- ASSIGNMENT
Each record below needs to be written out exactly as it reads.

Segment Start: TASK INPUT

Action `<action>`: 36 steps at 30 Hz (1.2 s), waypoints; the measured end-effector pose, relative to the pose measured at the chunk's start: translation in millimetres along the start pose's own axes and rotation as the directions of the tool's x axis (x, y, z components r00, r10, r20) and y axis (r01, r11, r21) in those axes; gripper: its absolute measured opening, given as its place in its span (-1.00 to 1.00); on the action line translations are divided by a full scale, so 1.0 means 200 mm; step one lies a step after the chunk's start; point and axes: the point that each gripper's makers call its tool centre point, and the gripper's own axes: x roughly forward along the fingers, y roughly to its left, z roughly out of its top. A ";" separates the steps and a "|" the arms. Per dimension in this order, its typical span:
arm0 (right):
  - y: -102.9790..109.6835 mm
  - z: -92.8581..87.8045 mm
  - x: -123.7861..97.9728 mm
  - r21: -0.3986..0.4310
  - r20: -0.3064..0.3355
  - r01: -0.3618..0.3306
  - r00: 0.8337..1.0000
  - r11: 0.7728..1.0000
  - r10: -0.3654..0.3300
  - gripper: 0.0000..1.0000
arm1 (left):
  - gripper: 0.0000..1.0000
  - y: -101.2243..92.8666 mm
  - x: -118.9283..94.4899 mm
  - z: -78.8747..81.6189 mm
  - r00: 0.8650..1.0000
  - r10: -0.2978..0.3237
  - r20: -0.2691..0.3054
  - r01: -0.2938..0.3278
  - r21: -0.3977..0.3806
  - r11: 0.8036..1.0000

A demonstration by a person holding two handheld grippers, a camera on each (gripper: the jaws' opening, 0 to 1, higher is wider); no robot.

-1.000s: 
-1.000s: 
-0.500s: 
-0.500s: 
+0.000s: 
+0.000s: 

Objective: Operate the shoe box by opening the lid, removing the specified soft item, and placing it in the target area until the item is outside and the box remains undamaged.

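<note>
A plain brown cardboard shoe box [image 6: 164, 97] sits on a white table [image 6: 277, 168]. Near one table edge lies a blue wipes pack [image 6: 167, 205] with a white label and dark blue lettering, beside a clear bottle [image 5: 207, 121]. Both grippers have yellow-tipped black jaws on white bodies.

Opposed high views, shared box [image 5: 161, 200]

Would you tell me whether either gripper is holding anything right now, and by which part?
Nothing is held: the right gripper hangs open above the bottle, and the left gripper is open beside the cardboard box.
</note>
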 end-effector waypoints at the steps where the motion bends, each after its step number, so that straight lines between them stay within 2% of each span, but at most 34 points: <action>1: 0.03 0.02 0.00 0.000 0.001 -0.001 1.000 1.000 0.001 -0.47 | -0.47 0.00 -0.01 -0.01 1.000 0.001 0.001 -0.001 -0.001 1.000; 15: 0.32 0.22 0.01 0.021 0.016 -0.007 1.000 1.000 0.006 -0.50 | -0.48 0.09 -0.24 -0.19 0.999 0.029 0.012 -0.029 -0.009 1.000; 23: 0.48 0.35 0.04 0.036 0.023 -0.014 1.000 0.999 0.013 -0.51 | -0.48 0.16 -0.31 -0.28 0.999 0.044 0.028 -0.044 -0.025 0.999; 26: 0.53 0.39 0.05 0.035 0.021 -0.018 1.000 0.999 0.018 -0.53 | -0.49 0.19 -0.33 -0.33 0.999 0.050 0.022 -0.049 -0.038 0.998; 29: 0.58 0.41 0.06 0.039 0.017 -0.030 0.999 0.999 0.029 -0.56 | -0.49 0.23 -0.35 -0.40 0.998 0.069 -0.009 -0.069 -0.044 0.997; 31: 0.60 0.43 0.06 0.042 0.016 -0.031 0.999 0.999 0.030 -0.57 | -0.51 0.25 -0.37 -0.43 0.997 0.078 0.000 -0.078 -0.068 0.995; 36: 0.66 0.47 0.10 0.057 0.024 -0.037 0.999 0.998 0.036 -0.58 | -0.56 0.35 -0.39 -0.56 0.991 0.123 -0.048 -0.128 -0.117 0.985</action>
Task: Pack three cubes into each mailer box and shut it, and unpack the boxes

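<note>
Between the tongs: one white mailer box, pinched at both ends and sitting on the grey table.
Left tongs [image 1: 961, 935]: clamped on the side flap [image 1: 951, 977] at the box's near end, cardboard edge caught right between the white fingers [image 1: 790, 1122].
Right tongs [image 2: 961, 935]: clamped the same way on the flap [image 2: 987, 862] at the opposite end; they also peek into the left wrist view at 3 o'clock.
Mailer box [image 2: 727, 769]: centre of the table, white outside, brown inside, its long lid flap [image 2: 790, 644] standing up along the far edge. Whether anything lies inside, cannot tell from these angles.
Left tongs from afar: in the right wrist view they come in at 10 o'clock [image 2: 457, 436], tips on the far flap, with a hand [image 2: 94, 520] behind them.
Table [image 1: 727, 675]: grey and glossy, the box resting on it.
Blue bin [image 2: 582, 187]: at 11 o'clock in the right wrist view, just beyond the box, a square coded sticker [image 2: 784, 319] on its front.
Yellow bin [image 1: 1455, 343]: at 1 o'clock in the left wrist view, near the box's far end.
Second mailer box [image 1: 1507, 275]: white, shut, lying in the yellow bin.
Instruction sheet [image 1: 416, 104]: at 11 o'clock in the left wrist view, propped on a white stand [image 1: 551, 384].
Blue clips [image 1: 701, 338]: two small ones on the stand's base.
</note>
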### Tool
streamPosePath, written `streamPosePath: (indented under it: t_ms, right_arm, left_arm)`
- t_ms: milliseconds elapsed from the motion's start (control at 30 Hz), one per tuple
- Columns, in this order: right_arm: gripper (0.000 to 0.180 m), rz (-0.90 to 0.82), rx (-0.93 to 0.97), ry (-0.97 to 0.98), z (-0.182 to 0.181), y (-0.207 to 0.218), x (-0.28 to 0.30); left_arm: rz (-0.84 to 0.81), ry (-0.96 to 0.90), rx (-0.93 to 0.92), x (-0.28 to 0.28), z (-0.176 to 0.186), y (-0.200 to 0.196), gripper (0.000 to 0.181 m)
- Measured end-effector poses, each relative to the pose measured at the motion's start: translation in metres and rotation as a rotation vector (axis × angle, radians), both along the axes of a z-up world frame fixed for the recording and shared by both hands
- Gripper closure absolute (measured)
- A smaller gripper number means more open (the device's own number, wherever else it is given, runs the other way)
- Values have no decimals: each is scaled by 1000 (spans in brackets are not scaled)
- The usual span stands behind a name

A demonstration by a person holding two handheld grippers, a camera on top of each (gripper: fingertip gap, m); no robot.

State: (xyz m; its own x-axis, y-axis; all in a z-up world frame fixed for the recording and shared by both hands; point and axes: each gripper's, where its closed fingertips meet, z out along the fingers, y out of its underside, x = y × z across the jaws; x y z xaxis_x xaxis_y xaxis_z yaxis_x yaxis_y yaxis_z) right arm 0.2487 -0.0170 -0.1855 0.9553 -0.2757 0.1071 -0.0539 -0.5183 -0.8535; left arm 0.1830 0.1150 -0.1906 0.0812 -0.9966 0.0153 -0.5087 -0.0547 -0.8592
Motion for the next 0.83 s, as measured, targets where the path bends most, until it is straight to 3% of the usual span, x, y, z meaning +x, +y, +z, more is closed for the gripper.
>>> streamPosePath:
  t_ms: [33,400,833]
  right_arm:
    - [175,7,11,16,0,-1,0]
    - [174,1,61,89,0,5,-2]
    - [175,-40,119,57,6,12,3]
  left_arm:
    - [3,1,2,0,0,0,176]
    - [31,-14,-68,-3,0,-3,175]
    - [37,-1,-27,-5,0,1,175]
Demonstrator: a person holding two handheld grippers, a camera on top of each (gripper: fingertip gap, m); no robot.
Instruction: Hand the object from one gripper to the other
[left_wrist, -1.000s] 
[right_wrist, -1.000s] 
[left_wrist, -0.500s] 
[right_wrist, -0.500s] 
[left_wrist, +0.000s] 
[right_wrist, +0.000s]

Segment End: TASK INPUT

- WRITTEN REPLY
Action `<action>`: 36 steps at 30 Hz (1.2 s), waypoints; the measured end-effector pose, relative to the pose measured at the chunk's start: translation in millimetres along the start pose's own axes and rotation as the directions of the tool's x axis (x, y, z components r00, r10, r20) and y axis (r01, r11, r21) in those axes; gripper: its absolute measured opening, given as its place in its span (-1.00 to 1.00); on the action line translations are divided by a full scale, so 1.0 means 200 mm; step one lies a step after the chunk's start; point and axes: the point that each gripper's makers call its tool centre point, and the gripper's own axes: x roughly forward along the fingers, y roughly to its left, z roughly out of its top. A ";" separates the steps and a "|" the arms. Per dimension in this order, its typical span:
arm0 (right):
  - y: -102.9790..109.6835 mm
  - z: -92.8581..87.8045 mm
  - x: -123.7861..97.9728 mm
  - r21: -0.3986..0.4310
  - r20: -0.3064..0.3355
  - r01: -0.3618..0.3306
  - r00: 0.8337..1.0000
  - r11: 0.7728..1.0000
  - r10: -0.3654..0.3300
  - gripper: 0.0000..1.0000
arm1 (left):
  - gripper: 0.0000..1.0000
  - y: -101.2243..92.8666 mm
  - x: -118.9283..94.4899 mm
  - z: -78.8747..81.6189 mm
  - r00: 0.8650..1.0000
  - r10: -0.2978..0.3237
  - r20: -0.2691..0.3054
  - r01: -0.2938..0.3278
  - r21: -0.3977..0.3806
  - r11: 0.8036..1.0000

A demonstration by a person holding two handheld grippers, a camera on each (gripper: the jaws' opening, 0 to 1, higher is wider); no robot.

-1.000s: 
-1.000s: 
-0.500s: 
-0.500s: 
+0.000s: 
+0.000s: 

Objective: Operate the shoe box by opening the lid, removing the specified soft item, and placing it in the target area until the item is outside and the box remains undamaged.

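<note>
A plain brown cardboard shoe box [image 6: 164, 97] sits on a white table [image 6: 277, 168]. Near one table edge lies a blue wipes pack [image 6: 167, 205] with a white label and dark blue lettering, beside a clear bottle [image 5: 207, 121]. Both grippers have yellow-tipped black jaws on white bodies.

Opposed high views, shared box [image 5: 161, 200]

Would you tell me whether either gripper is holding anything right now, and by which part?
Nothing is held: the right gripper hangs open above the bottle, and the left gripper is open beside the cardboard box.
</note>
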 end-effector waypoints at the steps where the motion bends, each after its step number, so that straight lines between them stay within 2% of each span, but at most 34 points: <action>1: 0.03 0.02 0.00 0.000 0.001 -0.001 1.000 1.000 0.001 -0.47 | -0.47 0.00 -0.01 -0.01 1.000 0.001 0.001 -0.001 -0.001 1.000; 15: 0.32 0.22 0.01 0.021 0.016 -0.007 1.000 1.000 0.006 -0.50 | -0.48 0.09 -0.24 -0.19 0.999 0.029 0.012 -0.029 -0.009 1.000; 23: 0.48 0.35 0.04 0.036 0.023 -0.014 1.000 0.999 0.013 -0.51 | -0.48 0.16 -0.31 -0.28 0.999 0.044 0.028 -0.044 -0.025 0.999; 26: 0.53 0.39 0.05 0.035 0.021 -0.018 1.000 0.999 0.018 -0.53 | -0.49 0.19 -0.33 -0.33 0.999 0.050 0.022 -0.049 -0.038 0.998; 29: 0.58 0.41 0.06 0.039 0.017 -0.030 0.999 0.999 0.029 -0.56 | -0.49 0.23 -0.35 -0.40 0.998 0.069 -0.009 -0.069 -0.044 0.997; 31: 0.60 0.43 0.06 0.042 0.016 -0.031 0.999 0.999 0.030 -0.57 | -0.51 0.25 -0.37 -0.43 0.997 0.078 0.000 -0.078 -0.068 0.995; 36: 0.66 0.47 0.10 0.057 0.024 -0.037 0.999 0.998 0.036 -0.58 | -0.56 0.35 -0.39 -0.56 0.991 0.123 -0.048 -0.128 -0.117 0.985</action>
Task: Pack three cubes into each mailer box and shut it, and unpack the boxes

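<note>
Between the tongs: one white mailer box, pinched at both ends and sitting on the grey table.
Left tongs [image 1: 961, 935]: clamped on the side flap [image 1: 951, 977] at the box's near end, cardboard edge caught right between the white fingers [image 1: 790, 1122].
Right tongs [image 2: 961, 935]: clamped the same way on the flap [image 2: 987, 862] at the opposite end; they also peek into the left wrist view at 3 o'clock.
Mailer box [image 2: 727, 769]: centre of the table, white outside, brown inside, its long lid flap [image 2: 790, 644] standing up along the far edge. Whether anything lies inside, cannot tell from these angles.
Left tongs from afar: in the right wrist view they come in at 10 o'clock [image 2: 457, 436], tips on the far flap, with a hand [image 2: 94, 520] behind them.
Table [image 1: 727, 675]: grey and glossy, the box resting on it.
Blue bin [image 2: 582, 187]: at 11 o'clock in the right wrist view, just beyond the box, a square coded sticker [image 2: 784, 319] on its front.
Yellow bin [image 1: 1455, 343]: at 1 o'clock in the left wrist view, near the box's far end.
Second mailer box [image 1: 1507, 275]: white, shut, lying in the yellow bin.
Instruction sheet [image 1: 416, 104]: at 11 o'clock in the left wrist view, propped on a white stand [image 1: 551, 384].
Blue clips [image 1: 701, 338]: two small ones on the stand's base.
</note>
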### Tool
streamPosePath, written `streamPosePath: (indented under it: t_ms, right_arm, left_arm)`
- t_ms: milliseconds elapsed from the motion's start (control at 30 Hz), one per tuple
- Columns, in this order: right_arm: gripper (0.000 to 0.180 m), rz (-0.90 to 0.82), rx (-0.93 to 0.97), ry (-0.97 to 0.98), z (-0.182 to 0.181), y (-0.207 to 0.218), x (-0.28 to 0.30); left_arm: rz (-0.84 to 0.81), ry (-0.96 to 0.90), rx (-0.93 to 0.92), x (-0.28 to 0.28), z (-0.176 to 0.186), y (-0.200 to 0.196), gripper (0.000 to 0.181 m)
- Measured end-effector poses, each relative to the pose measured at the motion's start: translation in metres and rotation as a rotation vector (axis × angle, radians), both along the axes of a z-up world frame fixed for the recording and shared by both hands
- Gripper closure absolute (measured)
- A smaller gripper number means more open (the device's own number, wherever else it is given, runs the other way)
- Values have no decimals: each is scaled by 1000 (spans in brackets are not scaled)
- The usual span stands behind a name

A demonstration by a person holding two handheld grippers, a camera on top of each (gripper: fingertip gap, m); no robot.

State: (xyz m; its own x-axis, y-axis; all in a z-up world frame fixed for the recording and shared by both hands; point and axes: each gripper's, where its closed fingertips meet, z out along the fingers, y out of its underside, x = y × z across the jaws; x y z xaxis_x xaxis_y xaxis_z yaxis_x yaxis_y yaxis_z) right arm 0.2487 -0.0170 -0.1855 0.9553 -0.2757 0.1071 -0.0539 -0.5183 -0.8535; left arm 0.1830 0.1150 -0.1906 0.0812 -0.9966 0.0153 -0.5087 -0.0547 -0.8592
Motion for the next 0.83 s, as measured, targets where the path bends most, until it is straight to 3% of the usual span, x, y, z meaning +x, +y, +z, more is closed for the gripper.
>>> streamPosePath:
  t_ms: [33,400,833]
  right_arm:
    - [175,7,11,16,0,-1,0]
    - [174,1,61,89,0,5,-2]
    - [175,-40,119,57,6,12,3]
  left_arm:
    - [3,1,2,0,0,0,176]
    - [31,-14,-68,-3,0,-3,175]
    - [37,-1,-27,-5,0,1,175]
Demonstrator: a person holding two handheld grippers, a camera on top of each (gripper: fingertip gap, m); no robot.
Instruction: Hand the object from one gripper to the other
[left_wrist, -1.000s] 
[right_wrist, -1.000s] 
[left_wrist, -0.500s] 
[right_wrist, -0.500s] 
[left_wrist, +0.000s] 
[right_wrist, +0.000s]

Output is complete for this exercise.